Un couteau suisse

 
pour évaluer la qualité écologique des milieux

Espaces naturels n°21 - janvier 2008

Méthodes - Techniques

Natacha Koller

Myriam Charollais

Agridea Lausanne, Suisse
 

Comment sensibiliser les agriculteurs et agricultrices à la qualité écologique des milieux naturels qu’ils entretiennent ? La question s’est posée quand, en 1993, la Suisse a choisi de verser des compensations financières à ceux qui s’engageaient dans une exploitation extensive, en vue de favoriser la biodiversité.
Jusqu’ici les agriculteurs étaient tenus de respecter des conditions d’entretien mais aucune exigence n’était requise quant à la qualité écologique résultant de ces pratiques. C’est pourquoi, des scientifiques associés à Agridea1 ont mis au point une méthode d’appréciation de la qualité des milieux dont on retiendra que le principe est simple : il repose sur des observations de terrain. 
La méthode a nécessité un important travail scientifique pour mettre en évidence des espèces indicatrices et en élaborer des critères synthétiques simples à l’emploi. Elle permet alors une évaluation rapide et fiable de la qualité écologique d’un milieu (prairie, pâturage, haie ou verger haute tige). Elle est utilisable par des non-spécialistes.
Dans sa dimension opérationnelle, cette méthode s’appuie, d’une part sur des fiches illustrées (voir ci-dessous) présentant les critères d’appréciation et, d’autre part, sur des fiches de relevés.
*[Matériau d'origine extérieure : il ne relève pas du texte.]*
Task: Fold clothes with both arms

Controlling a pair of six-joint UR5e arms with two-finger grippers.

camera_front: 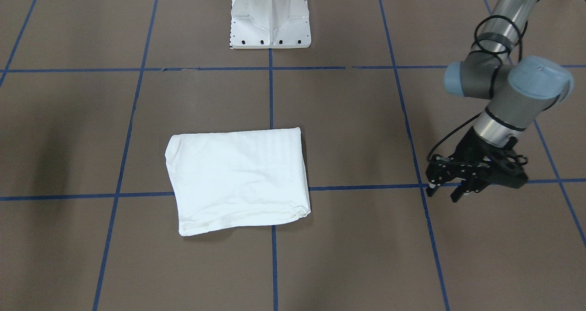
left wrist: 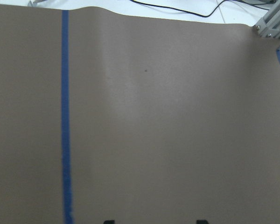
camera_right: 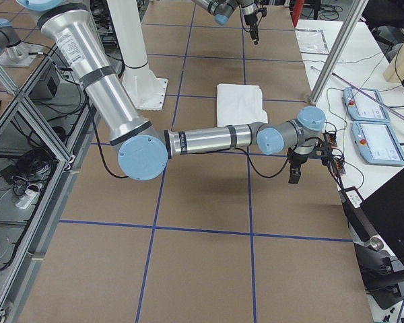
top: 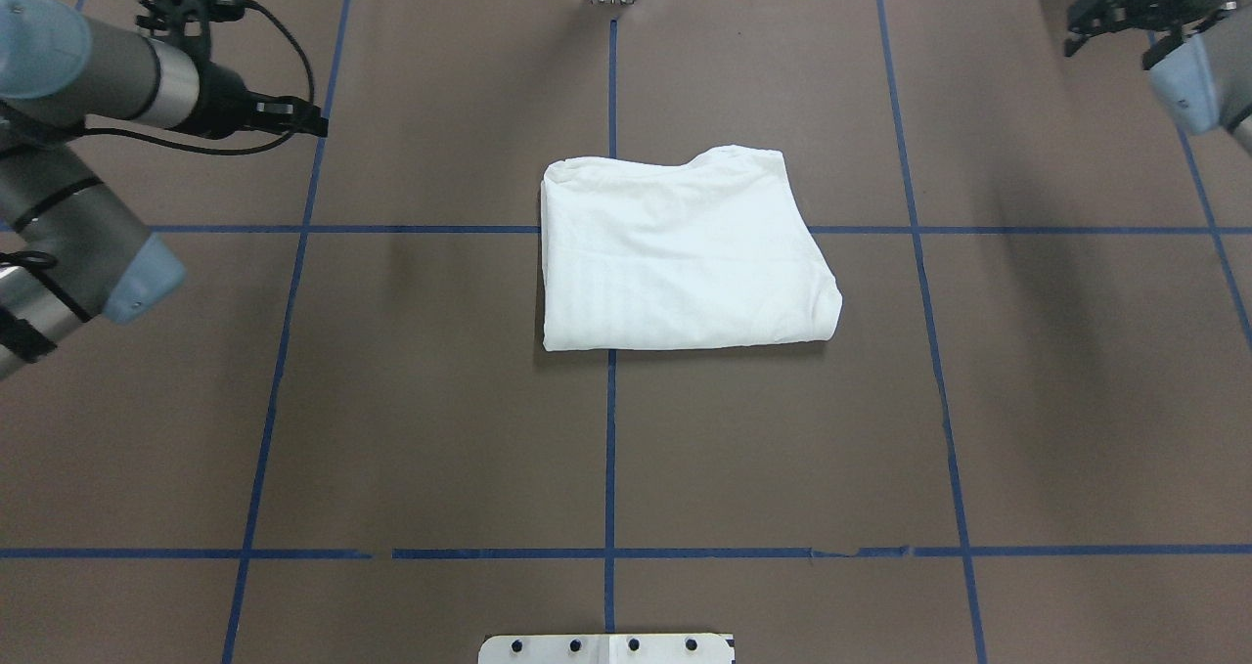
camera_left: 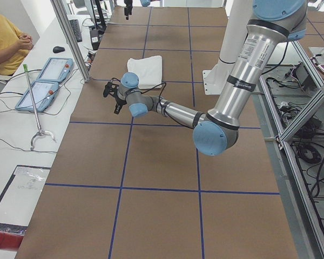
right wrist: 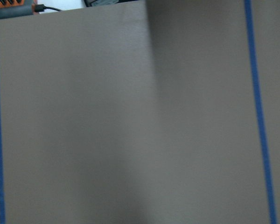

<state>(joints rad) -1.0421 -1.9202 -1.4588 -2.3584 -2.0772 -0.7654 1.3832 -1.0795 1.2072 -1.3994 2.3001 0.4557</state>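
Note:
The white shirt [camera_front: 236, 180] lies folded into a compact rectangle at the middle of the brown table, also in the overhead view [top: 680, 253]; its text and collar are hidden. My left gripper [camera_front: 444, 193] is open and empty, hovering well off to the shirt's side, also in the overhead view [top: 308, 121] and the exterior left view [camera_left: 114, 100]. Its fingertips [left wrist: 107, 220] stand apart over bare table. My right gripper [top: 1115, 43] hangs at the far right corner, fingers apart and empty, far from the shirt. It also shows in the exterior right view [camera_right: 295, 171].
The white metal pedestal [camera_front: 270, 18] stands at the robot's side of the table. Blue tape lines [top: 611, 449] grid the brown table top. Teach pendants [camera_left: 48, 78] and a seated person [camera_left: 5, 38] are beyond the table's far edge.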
Les critères d’évaluation sont de deux ordres :
• ceux qui évaluent la diversité biologique. Ils sont basés sur des espèces indicatrices et des informations synthétiques (la couleur dominante de la floraison d’une prairie par exemple) ;
• ceux qui se réfèrent à la situation et à la structure de la parcelle (distance de la surface par rapport à d’autres milieux naturels, présence de buissons, de tas d’épierrage, etc.).
Comme dans les tests de magazines féminins, chaque critère est noté par un symbole. L’utilisation de ces emblèmes revêt un caractère positif et incitatif (pas de points négatifs pour sanctionner un milieu de qualité écologique banale). Il comporte également l’avantage de dégager une tendance, même si tous les critères requis n’ont pu être observés. Les résultats, qui permettent d’évaluer la qualité écologique de la parcelle, renvoient aussi à des commentaires et propositions d’amélioration.
Les observations peuvent être renouvelées au cours d’une même année, voire poursuivies pendant plusieurs années, afin d’observer l’évolution de la qualité de la surface.
Cette méthode a rencontré un succès relativement limité auprès des exploitant(e)s. En revanche, sa facilité d’emploi, sa fiabilité et son système de notation attrayant en ont fait un outil souvent utilisé dans la formation agricole. Elle pourrait d’ailleurs être utilisée comme outil d’animation et de sensibilisation dans les espaces naturels en adaptant les espèces indicatrices aux conditions régionales ou locales.
D’un point de vue politique, cet outil (et surtout les bases scientifiques qui ont permis son élaboration) a eu d’importantes répercussions puisqu’il a servi à la préparation d’une nouvelle base légale : l’ordonnance sur la qualité écologique, qui permet l’octroi de contributions financières aux surfaces de bonne qualité écologique. Les prairies qui présentent une certaine densité d’espèces indicatrices intéressantes d’un point de vue écologique reçoivent des contributions supplémentaires. Il en va de même pour les haies qui remplissent certains critères de composition botanique (essences indigènes, pourcentage de buissons épineux) et de structure (largeur minimale…). Les « clés d’appréciation de la qualité écologique » peuvent être commandées sur le site www.agridea.ch.

1. Agridea
est une association suisse.
160 collaborateurs développent des prestations pour l’agriculture et l’espace rural : publications ; logiciels ; formations ; mandats et développement de projets.